What could possibly go wrong?

While Dr Evil might power his supercomputer using the volcano on his island base, the idea has been suggested as a way of sorting out the world’s battery woes.

At the moment most of the world’s lithium used in these batteries comes from Australia and Chile, but it is now thought that a better source would be supervolcanoes.

Stanford boffins say that it is important to identify lithium resources in the US so that supply does not rely on single companies or countries in a way that makes us subject to economic or political manipulation. Nothing is worse than an Aussie with his arm behind your back giving you a Chinese burn.

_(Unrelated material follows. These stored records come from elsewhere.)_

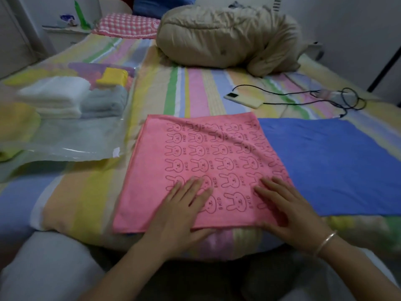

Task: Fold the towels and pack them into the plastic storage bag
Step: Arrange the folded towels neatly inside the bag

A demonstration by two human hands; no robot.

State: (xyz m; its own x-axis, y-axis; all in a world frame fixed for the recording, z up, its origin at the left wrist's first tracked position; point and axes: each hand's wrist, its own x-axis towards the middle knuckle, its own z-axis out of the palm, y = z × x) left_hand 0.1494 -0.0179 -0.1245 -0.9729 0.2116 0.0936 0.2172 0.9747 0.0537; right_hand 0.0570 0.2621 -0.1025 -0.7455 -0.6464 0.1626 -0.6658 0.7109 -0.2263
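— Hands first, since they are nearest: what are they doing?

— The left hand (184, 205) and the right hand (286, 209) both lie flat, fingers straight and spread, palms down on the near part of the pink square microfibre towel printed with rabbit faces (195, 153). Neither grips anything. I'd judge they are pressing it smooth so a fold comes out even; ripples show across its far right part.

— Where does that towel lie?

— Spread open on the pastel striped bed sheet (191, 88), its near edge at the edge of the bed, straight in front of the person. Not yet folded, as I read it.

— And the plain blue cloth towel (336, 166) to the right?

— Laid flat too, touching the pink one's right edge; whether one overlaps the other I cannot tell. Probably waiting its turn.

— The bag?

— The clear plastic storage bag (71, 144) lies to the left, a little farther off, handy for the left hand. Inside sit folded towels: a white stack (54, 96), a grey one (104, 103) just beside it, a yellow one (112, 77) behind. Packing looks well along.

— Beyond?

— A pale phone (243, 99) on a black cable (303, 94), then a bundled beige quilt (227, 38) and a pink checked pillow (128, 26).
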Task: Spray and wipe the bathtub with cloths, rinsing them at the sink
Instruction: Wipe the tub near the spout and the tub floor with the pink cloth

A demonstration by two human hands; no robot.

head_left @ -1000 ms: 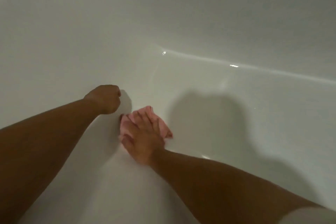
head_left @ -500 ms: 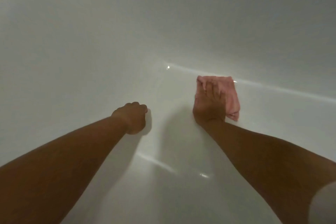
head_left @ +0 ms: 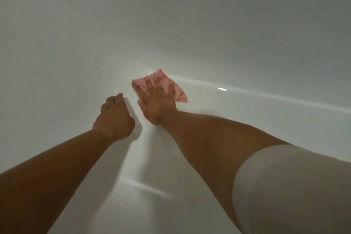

Lithium will be more important once the US gets rid of its current president who believes that global warming is a myth and the world looks for safer means of power than sticking carbon into the atmosphere. Solar and wind power needs good batteries and that means a reasonable lithium supply.

Professor Gail Mahood said that we are going to have to use electric vehicles and large storage batteries to decrease our carbon footprint.

The Stanford team has come up with a new technique to detect lithium in volcanic lakes that have appeared in calderas – holes in the ground that were created when supervolcanoes erupted, displacing huge quantities of lava.

Lithium, found in the volcanic deposits, has been drawn out into the lake over thousands of years, and gathered as clay in the lake. But some lakes are more lithium-rich than others, depending on the original magma content, and the key is being able to identify which ones.

“Because lithium is a very volatile element, it is extremely difficult to measure,” Tom Benson, lead author of the study, says. “You can't simply measure the whole rock chemical composition of a volcanic rock, like volcanologists typically do.”

Instead, the team worked out a way to identify how much lithium was in the lake. By extracting tiny blobs of magma that had been trapped in crystals, heating them up and quenching them, Benson could identify the lithium content in the magma.

The study was based in the US, but the whole world will be facing similar challenges in the future. For example, in the UK, “the grid-connected energy storage market is expected to expand from total installed capacity of 3 GW at the end of 2016 to 28 GW by 2022,” Marek Kubik, a market director for energy storage systems at AES, says.

The lithium deposits I discuss in this manuscript only occur in old, dormant volcanoes where the caldera lake has drained and exposed the old lake sediments.

The research was published in Nature Communications.